#### [Problem to solve]
Where does the word "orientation" show up in the records? Copy every line that has it.

#### [Entries supplied]
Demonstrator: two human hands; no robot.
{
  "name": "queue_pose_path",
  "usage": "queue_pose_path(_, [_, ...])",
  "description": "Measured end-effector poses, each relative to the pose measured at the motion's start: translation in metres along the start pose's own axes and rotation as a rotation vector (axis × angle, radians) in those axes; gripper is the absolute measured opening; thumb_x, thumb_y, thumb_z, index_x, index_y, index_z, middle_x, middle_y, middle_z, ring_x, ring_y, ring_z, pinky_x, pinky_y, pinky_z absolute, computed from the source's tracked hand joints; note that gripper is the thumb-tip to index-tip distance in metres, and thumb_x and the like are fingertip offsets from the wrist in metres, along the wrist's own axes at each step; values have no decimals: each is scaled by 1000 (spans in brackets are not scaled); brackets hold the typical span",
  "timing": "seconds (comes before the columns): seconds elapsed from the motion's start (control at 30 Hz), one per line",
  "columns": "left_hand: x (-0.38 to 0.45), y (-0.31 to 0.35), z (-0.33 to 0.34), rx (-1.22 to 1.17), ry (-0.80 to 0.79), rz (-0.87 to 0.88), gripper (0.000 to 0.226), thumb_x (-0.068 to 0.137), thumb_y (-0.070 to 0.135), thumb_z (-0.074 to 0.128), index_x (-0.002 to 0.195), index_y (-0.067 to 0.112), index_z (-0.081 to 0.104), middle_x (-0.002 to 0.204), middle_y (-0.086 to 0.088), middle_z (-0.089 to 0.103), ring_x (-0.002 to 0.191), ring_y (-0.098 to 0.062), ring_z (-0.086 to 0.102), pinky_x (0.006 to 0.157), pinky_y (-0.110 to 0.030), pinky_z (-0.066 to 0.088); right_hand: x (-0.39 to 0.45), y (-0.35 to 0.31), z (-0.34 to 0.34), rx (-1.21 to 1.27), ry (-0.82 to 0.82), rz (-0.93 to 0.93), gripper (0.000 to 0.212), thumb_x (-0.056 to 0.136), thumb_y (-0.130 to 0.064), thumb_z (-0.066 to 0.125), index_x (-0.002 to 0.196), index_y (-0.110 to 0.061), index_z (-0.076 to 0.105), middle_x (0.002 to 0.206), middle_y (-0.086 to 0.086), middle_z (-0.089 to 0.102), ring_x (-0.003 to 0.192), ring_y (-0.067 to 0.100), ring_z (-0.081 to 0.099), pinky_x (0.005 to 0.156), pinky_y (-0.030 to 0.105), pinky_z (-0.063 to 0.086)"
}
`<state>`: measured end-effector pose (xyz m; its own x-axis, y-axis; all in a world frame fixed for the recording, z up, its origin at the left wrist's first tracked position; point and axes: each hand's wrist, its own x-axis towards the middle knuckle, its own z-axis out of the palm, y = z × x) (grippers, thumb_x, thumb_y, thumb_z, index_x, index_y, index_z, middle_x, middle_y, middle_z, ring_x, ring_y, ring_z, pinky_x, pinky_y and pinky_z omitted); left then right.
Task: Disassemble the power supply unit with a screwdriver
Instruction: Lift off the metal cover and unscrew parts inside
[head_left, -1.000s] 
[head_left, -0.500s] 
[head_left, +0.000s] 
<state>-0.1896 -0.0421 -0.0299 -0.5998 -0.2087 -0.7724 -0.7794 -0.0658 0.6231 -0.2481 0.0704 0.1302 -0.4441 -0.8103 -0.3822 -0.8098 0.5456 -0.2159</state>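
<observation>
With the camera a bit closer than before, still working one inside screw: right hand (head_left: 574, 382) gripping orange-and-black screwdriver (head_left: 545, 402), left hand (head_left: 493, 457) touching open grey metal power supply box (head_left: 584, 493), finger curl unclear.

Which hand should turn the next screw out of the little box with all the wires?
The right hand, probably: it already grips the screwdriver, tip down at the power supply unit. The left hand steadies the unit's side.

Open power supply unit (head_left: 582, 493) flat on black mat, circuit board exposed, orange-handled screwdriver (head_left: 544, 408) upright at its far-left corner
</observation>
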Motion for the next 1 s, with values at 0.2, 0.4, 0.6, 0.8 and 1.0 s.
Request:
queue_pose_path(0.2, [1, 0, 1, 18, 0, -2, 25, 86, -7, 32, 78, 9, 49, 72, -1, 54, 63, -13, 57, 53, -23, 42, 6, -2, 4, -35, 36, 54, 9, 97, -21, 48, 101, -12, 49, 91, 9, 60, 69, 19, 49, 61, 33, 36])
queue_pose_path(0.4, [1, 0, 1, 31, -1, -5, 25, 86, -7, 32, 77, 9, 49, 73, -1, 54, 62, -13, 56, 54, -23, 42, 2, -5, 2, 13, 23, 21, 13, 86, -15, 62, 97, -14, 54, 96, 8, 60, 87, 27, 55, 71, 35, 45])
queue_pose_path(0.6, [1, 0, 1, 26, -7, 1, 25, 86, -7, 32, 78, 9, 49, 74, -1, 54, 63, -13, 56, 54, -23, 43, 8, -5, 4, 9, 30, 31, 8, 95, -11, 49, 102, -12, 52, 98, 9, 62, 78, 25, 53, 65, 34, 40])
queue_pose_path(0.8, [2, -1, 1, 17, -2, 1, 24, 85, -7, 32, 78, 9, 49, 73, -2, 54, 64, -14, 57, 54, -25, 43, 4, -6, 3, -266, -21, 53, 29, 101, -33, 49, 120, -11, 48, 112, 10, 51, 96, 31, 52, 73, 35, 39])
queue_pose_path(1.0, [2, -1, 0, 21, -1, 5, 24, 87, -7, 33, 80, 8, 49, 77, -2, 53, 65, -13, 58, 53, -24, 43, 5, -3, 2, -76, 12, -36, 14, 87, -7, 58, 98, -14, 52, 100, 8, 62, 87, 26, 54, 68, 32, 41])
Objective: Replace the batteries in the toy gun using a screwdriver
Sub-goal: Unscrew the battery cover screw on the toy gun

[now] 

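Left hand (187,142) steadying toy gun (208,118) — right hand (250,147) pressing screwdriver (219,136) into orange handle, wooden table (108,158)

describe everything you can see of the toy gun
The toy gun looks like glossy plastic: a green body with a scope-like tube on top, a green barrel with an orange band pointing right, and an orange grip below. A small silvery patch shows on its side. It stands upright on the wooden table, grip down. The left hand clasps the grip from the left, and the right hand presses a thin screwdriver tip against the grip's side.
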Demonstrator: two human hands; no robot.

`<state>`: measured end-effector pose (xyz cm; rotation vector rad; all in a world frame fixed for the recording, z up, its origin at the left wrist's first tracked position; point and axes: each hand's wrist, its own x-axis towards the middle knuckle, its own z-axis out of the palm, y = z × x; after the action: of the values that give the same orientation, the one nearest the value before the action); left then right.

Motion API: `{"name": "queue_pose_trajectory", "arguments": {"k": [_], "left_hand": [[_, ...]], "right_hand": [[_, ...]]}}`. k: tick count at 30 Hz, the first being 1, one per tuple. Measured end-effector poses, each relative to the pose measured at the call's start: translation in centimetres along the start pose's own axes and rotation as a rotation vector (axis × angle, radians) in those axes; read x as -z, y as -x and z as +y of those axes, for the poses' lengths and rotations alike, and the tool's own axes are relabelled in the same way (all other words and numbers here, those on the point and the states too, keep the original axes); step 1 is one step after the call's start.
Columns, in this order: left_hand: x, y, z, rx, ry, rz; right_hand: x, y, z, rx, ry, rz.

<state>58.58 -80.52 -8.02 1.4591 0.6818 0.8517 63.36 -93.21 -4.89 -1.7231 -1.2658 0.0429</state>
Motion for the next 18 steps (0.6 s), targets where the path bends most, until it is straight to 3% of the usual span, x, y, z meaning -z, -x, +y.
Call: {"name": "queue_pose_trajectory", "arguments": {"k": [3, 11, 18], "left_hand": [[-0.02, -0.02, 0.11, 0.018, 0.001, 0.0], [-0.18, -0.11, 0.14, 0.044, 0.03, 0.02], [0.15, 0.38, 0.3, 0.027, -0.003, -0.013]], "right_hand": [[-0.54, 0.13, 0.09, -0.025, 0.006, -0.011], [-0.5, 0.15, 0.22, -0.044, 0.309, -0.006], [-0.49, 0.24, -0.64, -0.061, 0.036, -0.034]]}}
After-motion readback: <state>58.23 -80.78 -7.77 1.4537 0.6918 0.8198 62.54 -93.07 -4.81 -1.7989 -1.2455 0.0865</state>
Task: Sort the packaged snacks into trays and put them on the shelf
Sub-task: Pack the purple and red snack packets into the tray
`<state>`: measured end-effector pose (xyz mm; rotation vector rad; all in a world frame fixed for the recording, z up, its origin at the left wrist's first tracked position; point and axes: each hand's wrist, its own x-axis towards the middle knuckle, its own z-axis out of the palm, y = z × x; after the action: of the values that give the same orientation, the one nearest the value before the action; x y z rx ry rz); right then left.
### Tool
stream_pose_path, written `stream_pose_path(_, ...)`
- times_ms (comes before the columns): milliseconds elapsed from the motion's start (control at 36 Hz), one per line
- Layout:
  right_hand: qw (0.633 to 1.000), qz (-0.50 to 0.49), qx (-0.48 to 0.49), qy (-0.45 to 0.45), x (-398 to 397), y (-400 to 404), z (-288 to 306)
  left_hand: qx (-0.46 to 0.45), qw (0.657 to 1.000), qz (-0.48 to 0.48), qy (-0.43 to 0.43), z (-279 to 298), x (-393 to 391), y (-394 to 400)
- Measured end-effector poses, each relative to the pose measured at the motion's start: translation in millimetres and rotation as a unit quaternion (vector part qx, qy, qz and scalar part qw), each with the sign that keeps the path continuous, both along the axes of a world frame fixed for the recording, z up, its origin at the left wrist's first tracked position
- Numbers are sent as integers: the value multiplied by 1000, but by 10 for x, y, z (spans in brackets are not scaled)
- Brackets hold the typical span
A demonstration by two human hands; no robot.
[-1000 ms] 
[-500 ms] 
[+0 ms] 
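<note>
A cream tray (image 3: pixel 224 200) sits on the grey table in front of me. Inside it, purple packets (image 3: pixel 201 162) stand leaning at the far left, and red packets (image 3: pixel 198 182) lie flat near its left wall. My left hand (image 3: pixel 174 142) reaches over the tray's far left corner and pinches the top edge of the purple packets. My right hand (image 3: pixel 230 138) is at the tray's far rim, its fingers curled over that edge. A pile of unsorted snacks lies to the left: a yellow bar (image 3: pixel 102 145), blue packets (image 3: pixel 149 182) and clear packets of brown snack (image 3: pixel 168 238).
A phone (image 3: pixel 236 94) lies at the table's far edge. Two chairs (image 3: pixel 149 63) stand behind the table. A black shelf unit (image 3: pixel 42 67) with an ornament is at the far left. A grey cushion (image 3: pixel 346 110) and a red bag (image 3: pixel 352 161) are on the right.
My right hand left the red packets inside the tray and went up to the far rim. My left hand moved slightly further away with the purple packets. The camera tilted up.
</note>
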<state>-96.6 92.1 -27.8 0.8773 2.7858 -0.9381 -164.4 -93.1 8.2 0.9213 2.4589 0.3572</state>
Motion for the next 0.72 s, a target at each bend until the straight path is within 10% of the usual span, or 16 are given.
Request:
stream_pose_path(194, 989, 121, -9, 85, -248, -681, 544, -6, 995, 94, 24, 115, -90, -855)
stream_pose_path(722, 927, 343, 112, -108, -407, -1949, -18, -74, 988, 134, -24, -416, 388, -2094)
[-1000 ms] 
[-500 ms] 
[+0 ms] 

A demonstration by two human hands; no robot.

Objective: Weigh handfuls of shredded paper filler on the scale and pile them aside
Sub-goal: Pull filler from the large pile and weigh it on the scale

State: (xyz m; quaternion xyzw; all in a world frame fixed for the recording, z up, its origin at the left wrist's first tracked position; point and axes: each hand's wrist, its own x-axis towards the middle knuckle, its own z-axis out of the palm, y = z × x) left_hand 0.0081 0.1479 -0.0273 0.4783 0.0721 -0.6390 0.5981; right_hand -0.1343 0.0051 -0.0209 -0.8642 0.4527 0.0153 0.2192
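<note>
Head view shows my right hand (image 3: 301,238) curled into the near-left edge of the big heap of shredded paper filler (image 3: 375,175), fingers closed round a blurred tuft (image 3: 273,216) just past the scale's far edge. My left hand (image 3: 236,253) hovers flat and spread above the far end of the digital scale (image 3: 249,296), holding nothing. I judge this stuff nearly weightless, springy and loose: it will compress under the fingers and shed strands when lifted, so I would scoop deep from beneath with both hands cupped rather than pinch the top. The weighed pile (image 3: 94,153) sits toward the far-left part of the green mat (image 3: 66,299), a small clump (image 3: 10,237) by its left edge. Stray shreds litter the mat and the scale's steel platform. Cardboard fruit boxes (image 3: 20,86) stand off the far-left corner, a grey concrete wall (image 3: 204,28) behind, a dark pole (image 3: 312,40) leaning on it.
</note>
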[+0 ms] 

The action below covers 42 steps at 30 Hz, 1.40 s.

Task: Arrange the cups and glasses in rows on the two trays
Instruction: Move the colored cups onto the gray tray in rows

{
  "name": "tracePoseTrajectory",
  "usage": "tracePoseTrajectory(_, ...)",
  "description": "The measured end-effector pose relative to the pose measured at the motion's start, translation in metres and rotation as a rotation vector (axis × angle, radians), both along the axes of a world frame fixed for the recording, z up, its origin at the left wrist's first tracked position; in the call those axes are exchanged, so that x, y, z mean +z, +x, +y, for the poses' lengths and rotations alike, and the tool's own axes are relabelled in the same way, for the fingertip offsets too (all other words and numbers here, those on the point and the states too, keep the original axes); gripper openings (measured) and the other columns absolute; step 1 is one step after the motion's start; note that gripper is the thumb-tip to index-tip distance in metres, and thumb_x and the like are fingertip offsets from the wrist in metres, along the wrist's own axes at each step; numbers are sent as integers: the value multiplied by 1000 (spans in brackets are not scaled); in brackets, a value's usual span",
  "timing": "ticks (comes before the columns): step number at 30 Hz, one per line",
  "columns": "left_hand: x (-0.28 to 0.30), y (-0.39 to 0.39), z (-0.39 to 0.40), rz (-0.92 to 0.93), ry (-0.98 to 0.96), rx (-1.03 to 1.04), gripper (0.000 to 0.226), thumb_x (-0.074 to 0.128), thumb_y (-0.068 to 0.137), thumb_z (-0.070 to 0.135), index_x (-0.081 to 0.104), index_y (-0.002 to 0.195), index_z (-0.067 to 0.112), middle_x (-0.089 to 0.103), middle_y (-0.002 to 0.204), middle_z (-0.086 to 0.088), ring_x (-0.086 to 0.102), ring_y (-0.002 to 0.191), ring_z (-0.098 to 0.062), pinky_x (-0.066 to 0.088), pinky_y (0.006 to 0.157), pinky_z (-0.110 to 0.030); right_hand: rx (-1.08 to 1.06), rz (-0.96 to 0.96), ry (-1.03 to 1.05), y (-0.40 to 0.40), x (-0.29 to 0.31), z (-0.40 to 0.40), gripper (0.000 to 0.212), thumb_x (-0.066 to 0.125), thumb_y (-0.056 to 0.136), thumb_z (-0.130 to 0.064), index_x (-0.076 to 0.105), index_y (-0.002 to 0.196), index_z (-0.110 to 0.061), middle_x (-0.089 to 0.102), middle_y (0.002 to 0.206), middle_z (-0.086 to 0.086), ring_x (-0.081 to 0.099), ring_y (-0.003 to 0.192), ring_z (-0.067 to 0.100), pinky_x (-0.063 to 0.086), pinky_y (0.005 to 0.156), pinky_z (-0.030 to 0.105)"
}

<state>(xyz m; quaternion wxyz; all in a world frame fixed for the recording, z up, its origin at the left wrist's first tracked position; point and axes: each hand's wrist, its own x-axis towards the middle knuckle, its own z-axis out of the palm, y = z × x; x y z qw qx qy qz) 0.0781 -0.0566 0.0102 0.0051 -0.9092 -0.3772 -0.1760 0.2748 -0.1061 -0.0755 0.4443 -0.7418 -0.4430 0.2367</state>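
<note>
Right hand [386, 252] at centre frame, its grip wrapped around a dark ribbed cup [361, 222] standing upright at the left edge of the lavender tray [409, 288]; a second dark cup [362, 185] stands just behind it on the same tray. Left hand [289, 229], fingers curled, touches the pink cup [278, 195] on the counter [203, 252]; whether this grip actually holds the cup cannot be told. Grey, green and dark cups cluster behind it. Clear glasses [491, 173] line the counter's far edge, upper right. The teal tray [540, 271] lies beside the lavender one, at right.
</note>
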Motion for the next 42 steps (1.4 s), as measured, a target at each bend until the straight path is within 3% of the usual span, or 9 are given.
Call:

#### [Answer section]
`<state>`: measured end-effector pose (xyz cm; rotation vector rad; all in a world frame fixed for the recording, z up, its origin at the left wrist's first tracked position; point and axes: each hand's wrist, its own x-axis towards the middle knuckle, its own z-axis out of the palm, y = z × x; after the action: of the values that give the same orientation, the one nearest the value before the action); left then right.
`<state>`: measured end-effector pose (xyz mm; rotation vector rad; all in a world frame fixed for the recording, z up, its origin at the left wrist's first tracked position; point and axes: each hand's wrist, its own x-axis towards the middle knuckle, its own z-axis out of the palm, y = z × x; after the action: of the values that give the same orientation, the one nearest the value before the action; x y z rx ry rz); right then left.

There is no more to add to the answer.